**Task requirements:**
Restate all the data word for word and omit the pictures.

**Supplied data:**
::::

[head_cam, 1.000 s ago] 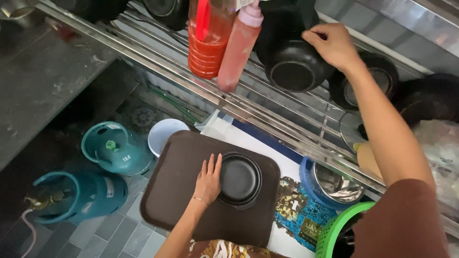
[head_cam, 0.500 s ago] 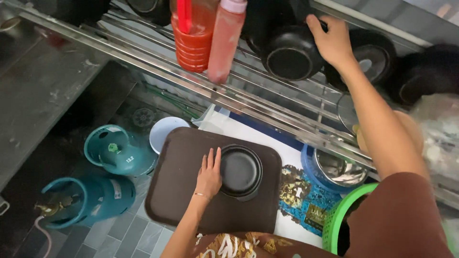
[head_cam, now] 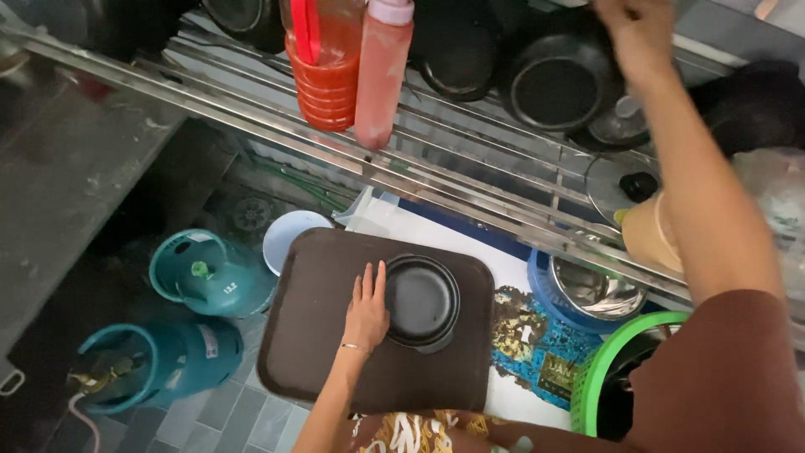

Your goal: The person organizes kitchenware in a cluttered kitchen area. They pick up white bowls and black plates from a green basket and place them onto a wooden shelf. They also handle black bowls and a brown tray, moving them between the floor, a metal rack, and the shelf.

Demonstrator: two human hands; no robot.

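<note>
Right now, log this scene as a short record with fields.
left hand: left hand flat on the brown tray, touching the black dish
right hand: right hand raised at the black pans on the metal rack
on rack: red bottle
floor: two teal gas cylinders
lower right: green basket

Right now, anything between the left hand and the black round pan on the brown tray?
Nothing visible. The left hand lies flat on the brown rectangular tray, fingers against the black round pan's left rim.
</note>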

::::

**Result for this exercise:**
[head_cam, 1.000 s ago] 
[head_cam, 0.500 s ago] 
[head_cam, now] 

Your goal: The person organizes kitchenware in a cluttered kitchen area. They pick up white bowls and black plates from a green basket and place them onto a wooden shelf. They also handle black bowls and a brown tray, moving them between the floor, a metal rack, and the shelf.

Demonstrator: two human hands; no robot.

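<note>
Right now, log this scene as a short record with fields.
left hand: left hand flat on the brown tray, touching the black dish
right hand: right hand raised at the black pans on the metal rack
on rack: red bottle
floor: two teal gas cylinders
lower right: green basket

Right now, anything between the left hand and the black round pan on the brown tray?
Nothing visible. The left hand lies flat on the brown rectangular tray, fingers against the black round pan's left rim.
</note>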

No further output is needed here.